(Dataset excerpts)
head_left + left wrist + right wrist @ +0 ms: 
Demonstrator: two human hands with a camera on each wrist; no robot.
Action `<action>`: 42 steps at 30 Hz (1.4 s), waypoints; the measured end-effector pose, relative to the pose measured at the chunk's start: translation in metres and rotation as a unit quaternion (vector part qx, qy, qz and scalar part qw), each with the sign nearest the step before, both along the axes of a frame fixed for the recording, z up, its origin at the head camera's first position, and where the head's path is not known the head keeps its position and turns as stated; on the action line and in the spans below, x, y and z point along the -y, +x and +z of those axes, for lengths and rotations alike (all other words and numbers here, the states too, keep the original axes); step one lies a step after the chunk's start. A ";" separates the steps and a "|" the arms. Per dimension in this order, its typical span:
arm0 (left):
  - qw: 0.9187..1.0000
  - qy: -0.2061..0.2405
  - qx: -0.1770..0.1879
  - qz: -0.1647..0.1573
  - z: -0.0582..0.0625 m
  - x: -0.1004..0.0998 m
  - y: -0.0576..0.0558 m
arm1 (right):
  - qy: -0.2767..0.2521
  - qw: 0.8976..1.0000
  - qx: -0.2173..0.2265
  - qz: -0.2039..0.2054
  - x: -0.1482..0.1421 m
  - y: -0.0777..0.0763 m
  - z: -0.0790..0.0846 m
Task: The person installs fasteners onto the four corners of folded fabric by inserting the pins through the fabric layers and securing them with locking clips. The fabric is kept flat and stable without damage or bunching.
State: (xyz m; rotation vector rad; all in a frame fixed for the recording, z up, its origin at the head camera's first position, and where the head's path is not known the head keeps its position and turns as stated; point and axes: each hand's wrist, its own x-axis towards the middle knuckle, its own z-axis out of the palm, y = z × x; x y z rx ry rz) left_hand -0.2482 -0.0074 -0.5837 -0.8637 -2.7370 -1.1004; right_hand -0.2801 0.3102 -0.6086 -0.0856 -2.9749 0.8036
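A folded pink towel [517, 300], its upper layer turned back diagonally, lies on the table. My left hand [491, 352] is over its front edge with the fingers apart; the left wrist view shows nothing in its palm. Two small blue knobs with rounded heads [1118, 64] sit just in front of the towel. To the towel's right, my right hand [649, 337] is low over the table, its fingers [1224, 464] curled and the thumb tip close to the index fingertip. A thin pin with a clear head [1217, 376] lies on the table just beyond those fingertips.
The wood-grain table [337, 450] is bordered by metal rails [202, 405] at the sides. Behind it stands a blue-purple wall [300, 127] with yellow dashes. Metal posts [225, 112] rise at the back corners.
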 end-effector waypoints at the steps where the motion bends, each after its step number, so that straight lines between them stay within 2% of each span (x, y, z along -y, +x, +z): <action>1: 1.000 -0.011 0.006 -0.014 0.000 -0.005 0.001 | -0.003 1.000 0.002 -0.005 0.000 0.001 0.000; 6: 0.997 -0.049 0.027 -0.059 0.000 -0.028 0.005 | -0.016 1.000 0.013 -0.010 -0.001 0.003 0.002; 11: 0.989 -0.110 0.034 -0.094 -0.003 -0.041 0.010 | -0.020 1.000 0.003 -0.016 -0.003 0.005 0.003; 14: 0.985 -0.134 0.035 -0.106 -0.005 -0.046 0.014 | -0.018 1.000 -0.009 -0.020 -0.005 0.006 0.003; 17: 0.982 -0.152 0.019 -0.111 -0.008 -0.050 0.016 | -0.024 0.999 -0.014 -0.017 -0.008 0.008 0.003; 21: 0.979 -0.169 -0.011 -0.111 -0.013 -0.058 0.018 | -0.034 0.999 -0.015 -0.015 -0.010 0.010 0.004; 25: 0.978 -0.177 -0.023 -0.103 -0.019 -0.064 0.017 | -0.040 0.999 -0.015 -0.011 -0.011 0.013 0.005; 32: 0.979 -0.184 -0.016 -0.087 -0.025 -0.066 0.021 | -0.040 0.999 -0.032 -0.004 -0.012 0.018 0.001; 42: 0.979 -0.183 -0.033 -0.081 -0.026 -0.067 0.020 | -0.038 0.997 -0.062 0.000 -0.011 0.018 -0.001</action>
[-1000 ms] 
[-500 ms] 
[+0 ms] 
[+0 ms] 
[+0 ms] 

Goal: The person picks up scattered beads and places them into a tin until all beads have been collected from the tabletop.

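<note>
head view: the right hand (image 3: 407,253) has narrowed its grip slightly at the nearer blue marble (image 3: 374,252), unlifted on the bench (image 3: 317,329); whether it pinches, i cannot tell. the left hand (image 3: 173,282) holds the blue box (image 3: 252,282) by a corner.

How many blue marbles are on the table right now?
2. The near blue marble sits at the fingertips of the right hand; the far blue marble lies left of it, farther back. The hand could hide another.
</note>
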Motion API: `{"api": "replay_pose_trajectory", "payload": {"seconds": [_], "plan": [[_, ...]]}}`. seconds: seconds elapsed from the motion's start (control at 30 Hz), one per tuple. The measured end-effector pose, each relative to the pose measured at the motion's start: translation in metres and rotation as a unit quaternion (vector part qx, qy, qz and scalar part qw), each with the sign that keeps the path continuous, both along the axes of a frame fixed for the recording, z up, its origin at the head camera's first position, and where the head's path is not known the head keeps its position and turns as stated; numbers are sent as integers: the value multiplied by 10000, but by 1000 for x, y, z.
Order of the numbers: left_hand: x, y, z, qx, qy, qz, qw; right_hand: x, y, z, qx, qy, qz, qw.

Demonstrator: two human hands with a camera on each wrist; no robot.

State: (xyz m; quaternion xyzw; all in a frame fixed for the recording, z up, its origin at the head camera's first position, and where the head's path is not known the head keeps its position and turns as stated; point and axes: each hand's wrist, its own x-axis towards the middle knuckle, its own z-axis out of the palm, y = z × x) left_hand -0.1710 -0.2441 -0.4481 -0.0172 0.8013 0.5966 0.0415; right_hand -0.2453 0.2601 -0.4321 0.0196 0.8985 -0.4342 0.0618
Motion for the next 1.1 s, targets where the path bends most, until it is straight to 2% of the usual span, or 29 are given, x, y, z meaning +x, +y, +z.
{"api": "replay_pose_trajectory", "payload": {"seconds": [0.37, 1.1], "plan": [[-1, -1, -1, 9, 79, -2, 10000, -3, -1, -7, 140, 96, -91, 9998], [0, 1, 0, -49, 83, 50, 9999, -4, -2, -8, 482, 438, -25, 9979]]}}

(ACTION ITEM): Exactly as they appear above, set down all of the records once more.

(TASK ANSWER):
head_left + left wrist + right wrist @ +0 ms: 
Demonstrator: two human hands with a camera on each wrist; no robot.
Action `<action>`: 42 steps at 30 Hz (1.4 s), waypoints; the measured end-effector pose, relative to the pose measured at the chunk's start: translation in metres and rotation as a unit quaternion (vector part qx, qy, qz and scalar part qw), each with the sign nearest the step before, both along the axes of a frame fixed for the recording, z up, its origin at the head camera's first position, and where the head's path is not known the head keeps its position and turns as stated; on the action line and in the spans below, x, y and z point along the -y, +x and +z of those axes, for lengths and rotations alike (all other words and numbers here, the states too, keep the original axes); step one lies a step after the chunk's start. A ";" separates the steps and a "|" the arms. Per dimension in this order, its typical span:
arm0 (left):
  - qw: 0.9187..1.0000
  - qy: -0.2061..0.2405
  - qx: -0.1770..0.1879
  - qz: -0.1647..0.1573
  - z: -0.0582..0.0625 m
  - x: -0.1004..0.0998 m
  - y: -0.0576..0.0558 m
arm1 (right):
  - qy: -0.2767..0.2521
  - qw: 0.8976..1.0000
  - qx: -0.2173..0.2265
  - qz: -0.2039..0.2054
  - x: -0.1482..0.1421 m
  - y: -0.0777..0.0763 m
  - z: -0.0790..0.0846 m
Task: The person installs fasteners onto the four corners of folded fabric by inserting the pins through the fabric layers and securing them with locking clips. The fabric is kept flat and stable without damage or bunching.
State: (xyz m; rotation vector rad; all in a frame fixed for the recording, z up, its origin at the head camera's first position, and where the head's path is not known the head keeps its position and turns as stated; point and axes: each hand's wrist, its own x-axis towards the middle knuckle, its own z-axis out of the palm, y = z × x; x y z rx ry rz) left_hand -0.2482 -0.0074 -0.5837 -0.8637 -2.7370 -1.1004; right_hand -0.2801 0.3102 -0.6086 -0.0856 -2.9749 0.8036
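A folded pink towel [517, 300], its upper layer turned back diagonally, lies on the table. My left hand [491, 352] is over its front edge with the fingers apart; the left wrist view shows nothing in its palm. Two small blue knobs with rounded heads [1118, 64] sit just in front of the towel. To the towel's right, my right hand [649, 337] is low over the table, its fingers [1224, 464] curled and the thumb tip close to the index fingertip. A thin pin with a clear head [1217, 376] lies on the table just beyond those fingertips.
The wood-grain table [337, 450] is bordered by metal rails [202, 405] at the sides. Behind it stands a blue-purple wall [300, 127] with yellow dashes. Metal posts [225, 112] rise at the back corners.
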 end-effector waypoints at the steps where the motion bends, each after its step number, so that straight lines between them stay within 2% of each span (x, y, z along -y, +x, +z): <action>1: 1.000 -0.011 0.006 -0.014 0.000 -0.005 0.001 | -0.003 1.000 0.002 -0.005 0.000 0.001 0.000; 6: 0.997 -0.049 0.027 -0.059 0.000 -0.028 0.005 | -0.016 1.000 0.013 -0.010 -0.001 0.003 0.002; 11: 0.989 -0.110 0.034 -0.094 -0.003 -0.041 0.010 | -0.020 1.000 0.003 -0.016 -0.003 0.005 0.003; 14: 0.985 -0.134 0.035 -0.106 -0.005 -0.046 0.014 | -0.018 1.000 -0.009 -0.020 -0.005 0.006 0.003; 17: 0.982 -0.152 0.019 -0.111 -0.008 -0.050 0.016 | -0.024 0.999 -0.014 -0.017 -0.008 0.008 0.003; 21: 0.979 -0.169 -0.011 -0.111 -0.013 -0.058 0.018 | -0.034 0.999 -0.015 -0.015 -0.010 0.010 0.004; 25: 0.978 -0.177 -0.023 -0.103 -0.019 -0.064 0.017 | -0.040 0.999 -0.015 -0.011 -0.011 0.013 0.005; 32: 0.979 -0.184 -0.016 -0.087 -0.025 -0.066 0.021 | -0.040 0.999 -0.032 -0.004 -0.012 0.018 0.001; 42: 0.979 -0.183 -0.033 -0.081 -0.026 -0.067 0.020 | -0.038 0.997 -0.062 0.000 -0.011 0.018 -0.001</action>
[-1000 ms] 
[-500 ms] 
[+0 ms] 
[+0 ms] 
[+0 ms] 

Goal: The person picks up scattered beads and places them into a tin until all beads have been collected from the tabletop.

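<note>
head view: the right hand (image 3: 407,253) has narrowed its grip slightly at the nearer blue marble (image 3: 374,252), unlifted on the bench (image 3: 317,329); whether it pinches, i cannot tell. the left hand (image 3: 173,282) holds the blue box (image 3: 252,282) by a corner.

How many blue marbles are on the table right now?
2. The near blue marble sits at the fingertips of the right hand; the far blue marble lies left of it, farther back. The hand could hide another.
</note>
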Motion API: `{"api": "replay_pose_trajectory", "payload": {"seconds": [_], "plan": [[_, ...]]}}`. seconds: seconds elapsed from the motion's start (control at 30 Hz), one per tuple. The measured end-effector pose, each relative to the pose measured at the motion's start: translation in metres and rotation as a unit quaternion (vector part qx, qy, qz and scalar part qw), each with the sign that keeps the path continuous, both along the axes of a frame fixed for the recording, z up, its origin at the head camera's first position, and where the head's path is not known the head keeps its position and turns as stated; numbers are sent as integers: the value multiplied by 10000, but by 1000 for x, y, z.
Order of the numbers: left_hand: x, y, z, qx, qy, qz, qw; right_hand: x, y, z, qx, qy, qz, qw.

Demonstrator: two human hands with a camera on each wrist; no robot.

State: (xyz m; quaternion xyzw; all in a frame fixed for the recording, z up, its origin at the head camera's first position, and where the head's path is not known the head keeps its position and turns as stated; point and axes: each hand's wrist, its own x-axis towards the middle knuckle, its own z-axis out of the palm, y = z × x) left_hand -0.1710 -0.2441 -0.4481 -0.0172 0.8013 0.5966 0.0415; right_hand -0.2453 0.2601 -0.4321 0.0196 0.8985 -0.4342 0.0618
Motion for the next 1.1 s, targets where the path bends most, until it is straight to 2% of the usual span, or 29 are given, x, y, z meaning +x, +y, +z.
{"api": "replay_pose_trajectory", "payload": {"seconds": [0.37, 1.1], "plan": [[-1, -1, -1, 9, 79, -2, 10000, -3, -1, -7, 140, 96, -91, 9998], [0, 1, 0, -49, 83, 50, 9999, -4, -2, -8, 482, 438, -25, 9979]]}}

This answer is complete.